Problem to solve ::
Copies of all lines containing the string "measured" are needed from the data below.

━━━━━━━━

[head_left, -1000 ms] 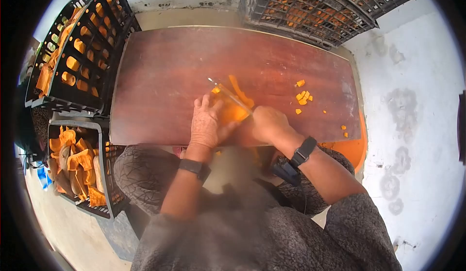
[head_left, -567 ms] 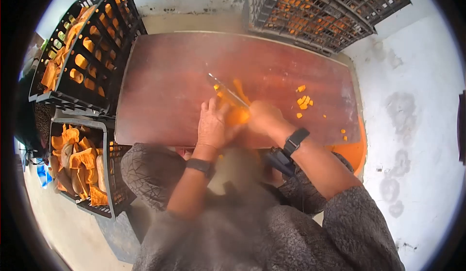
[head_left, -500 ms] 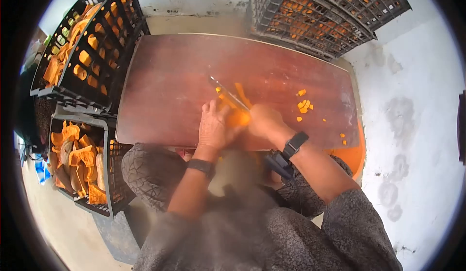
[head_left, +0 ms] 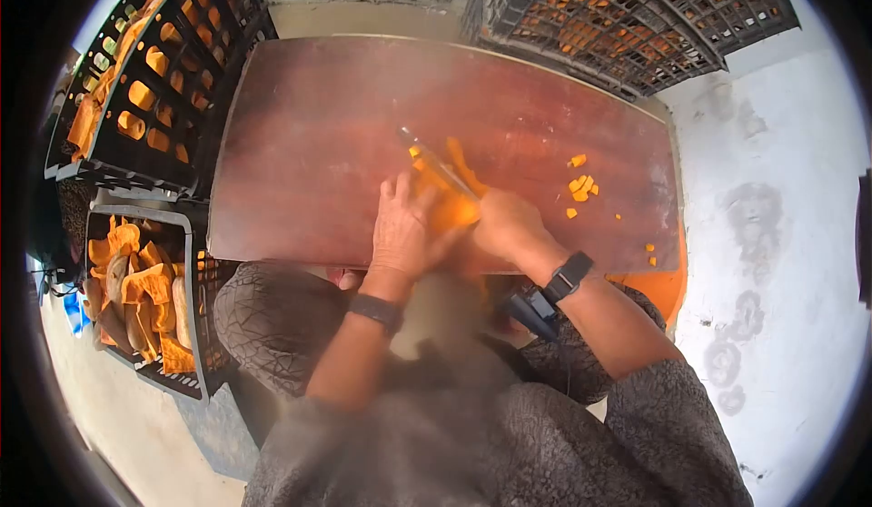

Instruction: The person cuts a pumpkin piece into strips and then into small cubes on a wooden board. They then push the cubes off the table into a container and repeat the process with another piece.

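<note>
My right hand is closed round the handle of a knife, whose blade points away and to the left. Under and beside the blade lies an orange pumpkin piece, blurred in part. My left hand presses on the pumpkin piece from the left, fingers bent over it. A narrow orange strip sticks out beyond the blade on its right side. Several small pumpkin cubes lie to the right on the reddish-brown board. The handle is hidden inside my right fist.
A black crate of pumpkin pieces stands at the far left. Nearer, another crate holds large pumpkin chunks. Stacked crates with orange contents stand behind the board, and a white wall rises on the right. Something orange shows under the board's right end.
The camera view has shifted slightly, so the board and crates sit a little differently in it. Both hands stay at the pumpkin piece, with the knife still across it.
</note>
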Demonstrator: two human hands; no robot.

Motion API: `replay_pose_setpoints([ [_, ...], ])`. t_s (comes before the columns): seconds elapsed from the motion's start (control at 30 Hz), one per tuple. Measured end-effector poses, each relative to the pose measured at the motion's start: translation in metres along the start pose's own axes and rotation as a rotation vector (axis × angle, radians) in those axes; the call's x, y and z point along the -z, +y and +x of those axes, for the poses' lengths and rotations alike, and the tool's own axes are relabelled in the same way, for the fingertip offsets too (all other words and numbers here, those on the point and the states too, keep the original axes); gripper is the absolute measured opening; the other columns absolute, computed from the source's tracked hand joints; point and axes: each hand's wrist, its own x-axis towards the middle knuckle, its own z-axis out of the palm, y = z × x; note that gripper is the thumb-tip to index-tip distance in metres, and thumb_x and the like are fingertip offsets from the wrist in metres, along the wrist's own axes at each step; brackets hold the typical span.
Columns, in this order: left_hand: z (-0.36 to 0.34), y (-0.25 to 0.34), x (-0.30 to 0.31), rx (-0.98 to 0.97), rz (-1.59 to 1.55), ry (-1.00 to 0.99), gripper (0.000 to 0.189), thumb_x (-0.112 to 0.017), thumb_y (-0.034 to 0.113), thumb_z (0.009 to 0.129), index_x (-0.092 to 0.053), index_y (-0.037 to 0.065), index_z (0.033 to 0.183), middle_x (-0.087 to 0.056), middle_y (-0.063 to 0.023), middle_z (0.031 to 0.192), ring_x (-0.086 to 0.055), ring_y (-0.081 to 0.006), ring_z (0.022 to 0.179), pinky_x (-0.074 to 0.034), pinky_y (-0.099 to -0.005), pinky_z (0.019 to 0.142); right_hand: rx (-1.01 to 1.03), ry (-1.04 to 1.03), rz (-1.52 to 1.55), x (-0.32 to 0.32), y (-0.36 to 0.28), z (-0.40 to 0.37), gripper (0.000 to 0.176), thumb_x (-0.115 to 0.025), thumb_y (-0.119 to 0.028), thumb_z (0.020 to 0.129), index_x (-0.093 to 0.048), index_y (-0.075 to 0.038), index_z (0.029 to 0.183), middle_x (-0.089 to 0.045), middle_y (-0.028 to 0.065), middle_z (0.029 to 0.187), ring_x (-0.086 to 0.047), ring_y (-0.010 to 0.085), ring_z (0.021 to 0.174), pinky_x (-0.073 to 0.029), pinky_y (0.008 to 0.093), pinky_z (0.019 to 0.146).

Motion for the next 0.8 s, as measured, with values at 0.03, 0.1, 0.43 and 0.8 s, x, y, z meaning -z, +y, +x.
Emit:
replay_pose_setpoints([
  [0.03, 0.0, 0.001, 0.0, -0.028, 0.017, 0.023, 0.051, -0.083, 0.03, 0.062, -0.068, 0.008, 0.105, -0.049, -0.0191, 0.128, -0.044, -0.0386, 0.119, -0.043, -0.0463, 0.102, 0.003, 0.03, 0.031, -0.003, 0.006, 0.002, 0.022, -0.065, -0.018, 0.084, -0.07, -0.006, 0.1, -0.069, 0.0187, 0.103, -0.066, 0.0363, 0.1, -0.053, 0.0449, 0.082],
  [0.1, 0.003, 0.004, 0.001, -0.073, 0.041, 0.052, 0.052, -0.083, 0.031, 0.062, -0.067, 0.008, 0.106, -0.049, -0.0192, 0.129, -0.044, -0.0388, 0.119, -0.043, -0.0464, 0.102, 0.006, 0.077, 0.07, -0.004, 0.012, 0.007, 0.021, -0.063, -0.018, 0.084, -0.07, -0.006, 0.1, -0.069, 0.0185, 0.104, -0.066, 0.0364, 0.1, -0.053, 0.0453, 0.082],
  [0.43, 0.0, 0.002, -0.003, -0.06, 0.066, 0.054, 0.049, -0.082, 0.029, 0.063, -0.068, 0.008, 0.105, -0.049, -0.0188, 0.128, -0.044, -0.0385, 0.117, -0.044, -0.0464, 0.101, 0.077, 0.111, 0.037, -0.003, 0.006, -0.003, 0.019, -0.065, -0.016, 0.081, -0.072, -0.006, 0.096, -0.07, 0.0165, 0.098, -0.067, 0.0353, 0.095, -0.054, 0.0457, 0.08],
  [0.8, 0.001, 0.002, -0.005, -0.031, 0.077, -0.005, 0.051, -0.081, 0.029, 0.063, -0.066, 0.009, 0.108, -0.05, -0.019, 0.123, -0.044, -0.0374, 0.117, -0.042, -0.0447, 0.102, 0.048, 0.047, 0.035, 0.008, -0.003, 0.006, 0.026, -0.067, -0.019, 0.081, -0.07, -0.002, 0.1, -0.069, 0.0203, 0.105, -0.066, 0.0345, 0.103, -0.053, 0.0439, 0.086],
])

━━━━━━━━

Response to the task ::
Motion API: `replay_pose_setpoints([ [_, ...], ])`. t_s (comes before the columns): seconds elapsed from the motion's start (control at 30 Hz), one per tuple. Measured end-effector poses, each relative to the pose measured at the motion's start: translation in metres along the start pose's own axes and rotation as a rotation vector (axis × angle, radians) in those axes; the call's x, y and z point along the -z, +y and +x of those axes, for the poses' lengths and rotations alike, and the tool's own axes are relabelled in the same way, for the fingertip offsets too (all other words and numbers here, those on the point and the states too, keep the original axes); gripper is the absolute measured opening; the other columns absolute, computed from the source's tracked hand joints; point and axes: each hand's wrist, its own x-axis towards the middle knuckle, its own z-axis out of the palm, y = z × x; note that gripper is the thumb-tip to index-tip distance in metres, and thumb_x and the like are fingertip offsets from the wrist in metres, along the wrist's own axes at each step; brackets hold the typical span.
Motion for the next 0.8 s, as measured, with values at 0.03, 0.1, 0.43 and 0.8 s, x, y, z meaning -z, +y, +x.

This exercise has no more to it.